§ **Data block**:
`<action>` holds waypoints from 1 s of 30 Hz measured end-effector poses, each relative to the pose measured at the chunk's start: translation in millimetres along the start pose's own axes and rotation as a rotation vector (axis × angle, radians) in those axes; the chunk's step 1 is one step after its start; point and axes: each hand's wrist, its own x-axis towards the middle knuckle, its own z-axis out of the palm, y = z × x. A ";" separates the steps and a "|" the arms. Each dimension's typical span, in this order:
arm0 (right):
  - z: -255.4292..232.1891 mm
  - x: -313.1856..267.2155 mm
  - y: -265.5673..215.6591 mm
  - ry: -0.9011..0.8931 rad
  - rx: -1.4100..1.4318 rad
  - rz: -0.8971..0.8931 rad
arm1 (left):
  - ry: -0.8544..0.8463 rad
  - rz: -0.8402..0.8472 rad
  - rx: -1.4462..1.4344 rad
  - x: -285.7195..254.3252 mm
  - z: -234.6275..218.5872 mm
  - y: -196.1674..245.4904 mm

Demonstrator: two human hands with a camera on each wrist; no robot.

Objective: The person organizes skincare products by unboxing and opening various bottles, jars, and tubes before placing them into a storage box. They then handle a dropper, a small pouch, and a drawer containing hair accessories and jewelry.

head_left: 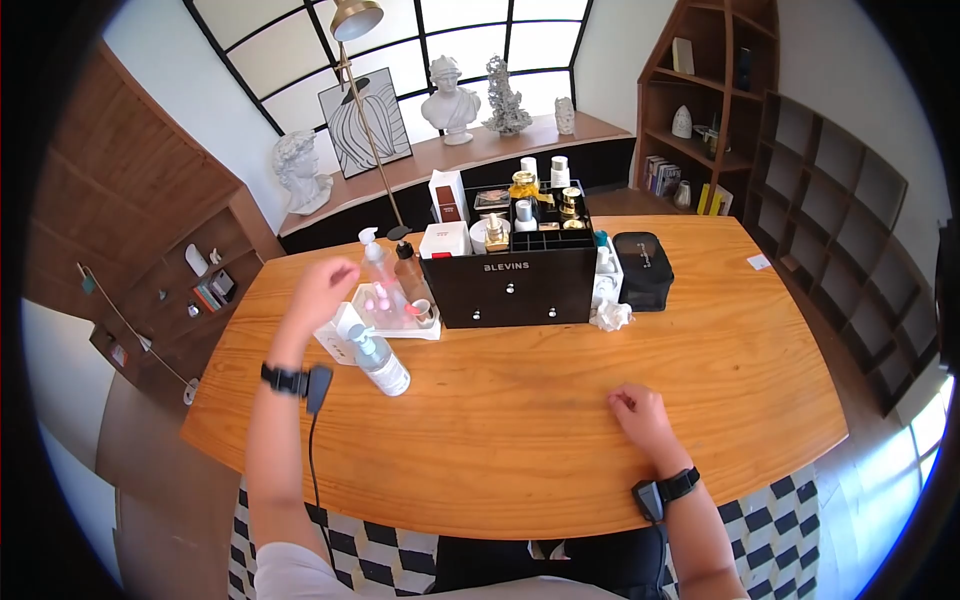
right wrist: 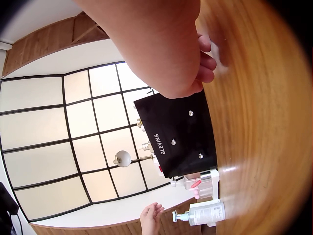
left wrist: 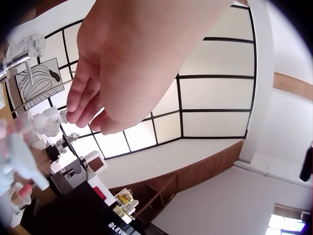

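Note:
In the head view the left hand (head_left: 324, 292) is raised above a white box (head_left: 338, 338) and the tray (head_left: 420, 332) of bottles, its fingers loosely bent and holding nothing. Just below it stands a clear pump bottle (head_left: 384, 366) with a pale blue pump. A pink pump bottle (head_left: 377, 262) and a brown one (head_left: 408, 268) stand beyond. The left wrist view shows the hand (left wrist: 122, 68) with relaxed fingers and nothing in them. The right hand (head_left: 642, 418) rests on the table with loosely curled fingers, empty; the right wrist view shows that hand (right wrist: 171, 54) near the wood.
A black BLEVINS organizer (head_left: 512, 290) with cosmetics on top stands at the table's back. To its right are a crumpled tissue (head_left: 612, 316) and a black case (head_left: 643, 270). A gold lamp (head_left: 357, 20) rises behind the bottles. A cable (head_left: 314, 455) trails from the left wrist.

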 end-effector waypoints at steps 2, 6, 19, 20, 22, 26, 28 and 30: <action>-1.7 -0.2 -4.5 -0.001 -0.021 -0.008 | 0.131 -0.048 -0.024 -44.2 9.4 -3.5; 0.2 -1.6 -3.8 -0.006 -0.036 -0.019 | 0.234 -0.209 -0.156 -116.1 49.0 -70.2; -3.2 -2.4 5.4 0.025 -0.039 -0.024 | 0.060 -0.399 -0.663 -146.7 146.4 -103.9; -3.2 -3.0 7.7 0.029 -0.040 -0.024 | 0.060 -0.393 -0.673 -146.8 146.7 -104.4; -3.3 -4.2 5.2 0.027 -0.036 -0.024 | 0.070 -0.370 -0.677 -146.6 144.9 -96.1; -2.4 -4.8 2.6 0.019 -0.041 -0.043 | 0.100 -0.350 -0.617 -140.0 141.2 -54.6; -1.2 -5.2 4.6 0.016 -0.072 -0.064 | 0.097 -0.369 -0.544 -134.4 140.2 -15.9; 1.1 -5.7 4.6 0.002 -0.069 -0.080 | 0.110 -0.293 -0.446 -130.0 147.1 23.2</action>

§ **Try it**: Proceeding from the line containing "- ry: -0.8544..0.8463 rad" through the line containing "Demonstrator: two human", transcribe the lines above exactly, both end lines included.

§ **Exercise solution**:
  - ry: -0.8544..0.8463 rad
  - rz: -0.8402..0.8472 rad
  - rx: -1.4462..1.4344 rad
  - x: -285.7195..254.3252 mm
  - z: -234.6275..218.5872 mm
  - y: -196.1674..245.4904 mm

Demonstrator: two human hands with a camera on each wrist; no robot.

The exercise was answered completely.